Salí de la oficina por la puerta trasera, con mis cosas en una caja de cartón y el frasco apretado contra mi pecho. El viento frío de la calle me golpeó la cara. No tenía trabajo, no tenía dinero para la renta del mes siguiente, y la vergüenza de lo que había hecho me acompañaría para siempre. Pero mientras corría hacia la clínica pública, sabiendo que mi niña iba a sobrevivir, entendí que había pagado el precio más alto por su vida. Y, sin dudarlo un segundo, lo volvería a pagar.

El Desenlace

Llegué a la clínica con los pulmones ardiendo y las piernas temblando. Las enfermeras tomaron el frasco casi a la fuerza y se lo llevaron directo a terapia intensiva. Esa misma madrugada, la fiebre de Sofía por fin cedió. Ver su pecho subir y bajar con tranquilidad fue el alivio más grande de mi vida, pero también marcó el inicio de mi penitencia personal.

Las Consecuencias

Los meses siguientes fueron brutales para nosotras. Sin cartas de recomendación y con el terror constante de que el señor Garza cambiara de opinión y me denunciara, encontrar un trabajo formal fue imposible.

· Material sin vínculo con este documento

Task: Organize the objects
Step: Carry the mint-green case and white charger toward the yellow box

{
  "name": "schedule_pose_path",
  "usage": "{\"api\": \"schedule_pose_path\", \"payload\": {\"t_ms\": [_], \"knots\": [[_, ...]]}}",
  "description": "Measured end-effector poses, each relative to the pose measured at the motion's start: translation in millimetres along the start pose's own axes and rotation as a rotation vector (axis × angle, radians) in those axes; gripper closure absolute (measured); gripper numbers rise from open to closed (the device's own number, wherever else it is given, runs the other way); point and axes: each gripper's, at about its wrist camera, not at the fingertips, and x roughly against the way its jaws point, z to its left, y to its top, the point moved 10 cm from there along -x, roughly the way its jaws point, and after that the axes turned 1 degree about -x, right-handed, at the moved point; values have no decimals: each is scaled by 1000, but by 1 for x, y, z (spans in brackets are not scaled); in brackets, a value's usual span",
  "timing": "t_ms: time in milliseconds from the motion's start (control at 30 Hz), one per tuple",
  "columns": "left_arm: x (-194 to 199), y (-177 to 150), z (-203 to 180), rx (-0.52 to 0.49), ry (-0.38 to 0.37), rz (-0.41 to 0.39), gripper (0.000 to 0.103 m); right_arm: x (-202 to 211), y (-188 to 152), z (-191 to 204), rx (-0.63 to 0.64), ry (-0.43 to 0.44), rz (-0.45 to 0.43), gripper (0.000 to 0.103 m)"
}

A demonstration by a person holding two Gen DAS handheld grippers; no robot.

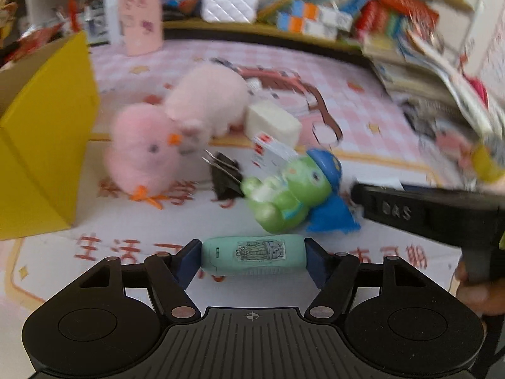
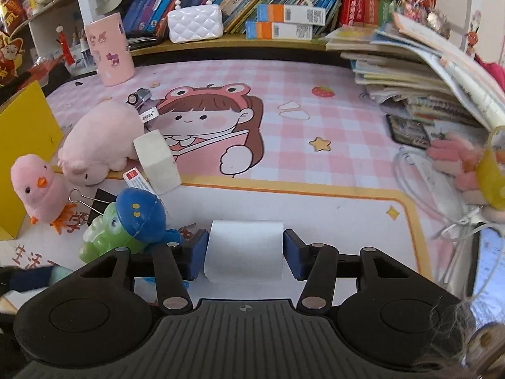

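Note:
My left gripper point(image 1: 253, 257) is shut on a mint green case with a cartoon sticker point(image 1: 252, 255), held crosswise just above the desk mat. My right gripper point(image 2: 246, 249) is shut on a white curved card point(image 2: 244, 249). On the mat lie a green frog toy with a blue cap point(image 1: 290, 189) point(image 2: 126, 224), a pink chick plush point(image 1: 142, 148) point(image 2: 34, 186), a pink pig plush point(image 1: 208, 98) point(image 2: 101, 135), a white block point(image 1: 273, 121) point(image 2: 157, 161), and a black binder clip point(image 1: 225, 175) point(image 2: 94, 202). The right gripper's body point(image 1: 426, 211) shows at the right of the left wrist view.
A yellow box point(image 1: 47, 145) point(image 2: 22, 132) stands at the left. A pink cup point(image 2: 109, 50) and a white quilted purse point(image 2: 194, 23) stand by the bookshelf at the back. Stacked books point(image 2: 410, 75), white cables point(image 2: 435, 195) and a yellow tape roll point(image 2: 492, 183) crowd the right.

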Motion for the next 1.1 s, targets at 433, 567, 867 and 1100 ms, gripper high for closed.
{"api": "schedule_pose_path", "payload": {"t_ms": [433,567,867,1100], "knots": [[49,-6,59,107,-14,-102,34,66,-1,27,-86,-33,-133,55],[71,-17,87,125,-20,-134,34,77,-19,71,-29,-1,-122,55],[117,-51,180,185,82,-156,34,102,-69,200,143,119,-70,55],[144,-76,238,180,131,-152,34,112,-96,262,148,146,-38,55]]}}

Terminé limpiando casas por día y vendiendo tamales en un puesto callejero en la colonia para poder sobrevivir.

  • La culpa: No había noche que no soñara con el golpe de las pastillas sobre el escritorio de Don Roberto.

  • El miedo: Cada sirena de patrulla que escuchaba a lo lejos me helaba la sangre y me hacía esconder el rostro.

  • El sacrificio: Perdimos nuestra estabilidad económica y mi tranquilidad mental, pero mantuvimos lo único que realmente importaba.

El Precio Final

Cinco años después, Sofía creció fuerte, sana y entró a la secundaria con buenas calificaciones. Una tarde, mientras comprábamos sus útiles en el centro, vi de lejos a Don Roberto saliendo de un banco. Estaba más encorvado y caminaba despacio. Mi primer instinto fue el terror puro; me escondí en un callejón, jalando a mi hija conmigo, temblando de pavor hasta que él desapareció entre la gente.

Ahí lo entendí todo. El amor de una madre no conoce límites, y aunque jamás me arrepentiré de haber hecho lo impensable para salvar la vida de mi niña, el estigma de haberme convertido en una l*drona es una condena invisible. Es una sombra fría que me persigue y que cargaré en silencio por el resto de mis días.